Task description>
Write out the lines below exactly, beginning at the one with "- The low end" and stopping after the one with "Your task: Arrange"; the pictures are not copied.

Source data>
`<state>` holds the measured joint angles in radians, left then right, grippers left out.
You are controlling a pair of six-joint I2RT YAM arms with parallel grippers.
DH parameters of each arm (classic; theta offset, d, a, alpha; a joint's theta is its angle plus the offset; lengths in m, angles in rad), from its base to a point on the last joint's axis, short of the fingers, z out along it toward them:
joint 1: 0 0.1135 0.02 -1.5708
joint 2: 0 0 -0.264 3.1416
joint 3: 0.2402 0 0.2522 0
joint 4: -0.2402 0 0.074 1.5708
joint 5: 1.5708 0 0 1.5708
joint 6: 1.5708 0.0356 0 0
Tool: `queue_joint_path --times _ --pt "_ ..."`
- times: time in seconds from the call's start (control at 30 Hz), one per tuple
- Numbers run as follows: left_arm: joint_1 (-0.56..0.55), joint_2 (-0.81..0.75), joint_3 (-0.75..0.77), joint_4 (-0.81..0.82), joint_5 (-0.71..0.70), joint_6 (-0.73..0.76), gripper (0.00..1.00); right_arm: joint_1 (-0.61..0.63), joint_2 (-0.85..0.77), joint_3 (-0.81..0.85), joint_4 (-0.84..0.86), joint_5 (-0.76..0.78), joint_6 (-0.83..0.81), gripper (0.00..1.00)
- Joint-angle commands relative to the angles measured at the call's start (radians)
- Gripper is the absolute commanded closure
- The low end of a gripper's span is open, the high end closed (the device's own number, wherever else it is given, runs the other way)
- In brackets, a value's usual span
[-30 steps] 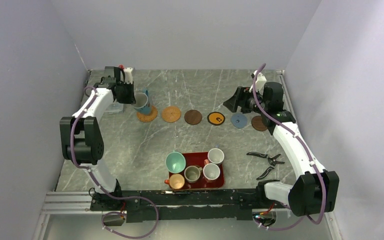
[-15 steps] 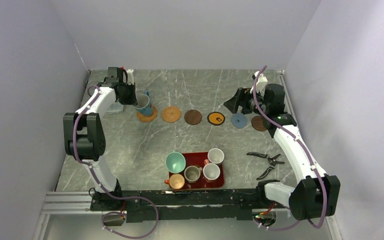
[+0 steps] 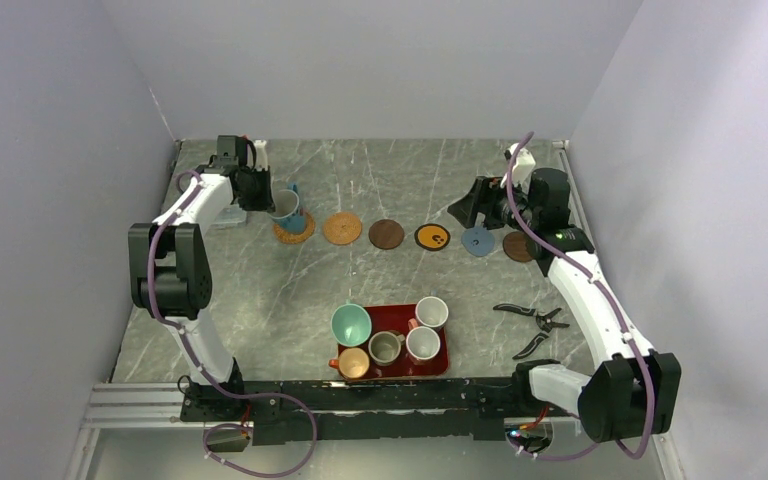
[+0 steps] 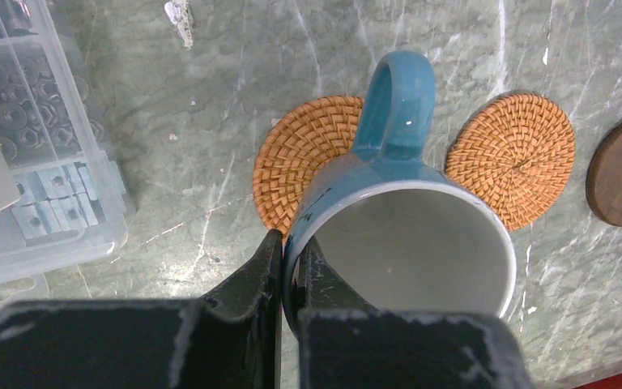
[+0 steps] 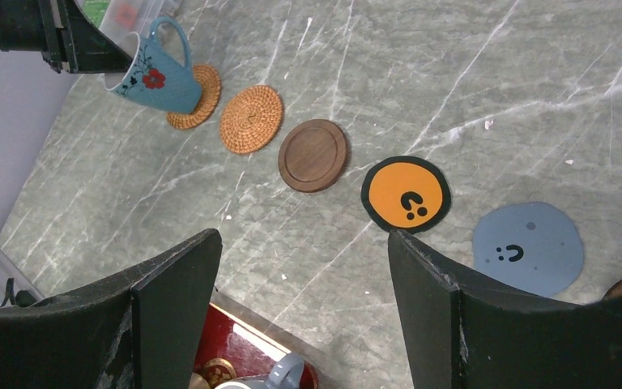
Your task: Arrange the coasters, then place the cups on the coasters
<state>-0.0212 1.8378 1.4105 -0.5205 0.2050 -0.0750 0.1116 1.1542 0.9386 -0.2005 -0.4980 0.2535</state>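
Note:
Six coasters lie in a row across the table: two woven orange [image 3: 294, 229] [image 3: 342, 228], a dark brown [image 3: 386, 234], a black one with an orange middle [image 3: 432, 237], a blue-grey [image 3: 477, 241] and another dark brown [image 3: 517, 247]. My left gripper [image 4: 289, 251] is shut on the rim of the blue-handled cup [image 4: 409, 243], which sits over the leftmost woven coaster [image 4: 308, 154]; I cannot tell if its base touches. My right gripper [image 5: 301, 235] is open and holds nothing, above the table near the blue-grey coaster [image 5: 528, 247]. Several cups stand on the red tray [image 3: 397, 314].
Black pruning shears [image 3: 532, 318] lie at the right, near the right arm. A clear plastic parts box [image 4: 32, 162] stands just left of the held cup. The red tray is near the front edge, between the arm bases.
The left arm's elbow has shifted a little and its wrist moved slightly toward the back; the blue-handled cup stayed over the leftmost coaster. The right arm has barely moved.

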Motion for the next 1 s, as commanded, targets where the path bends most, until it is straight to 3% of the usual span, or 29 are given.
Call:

Response>
- The low end of a gripper's span is open, the high end closed (the device's own number, wherever else it is given, runs the other way)
- In brackets, a value's usual span
[-30 steps] 
[-15 steps] 
[+0 steps] 
[+0 steps] 
[+0 steps] 
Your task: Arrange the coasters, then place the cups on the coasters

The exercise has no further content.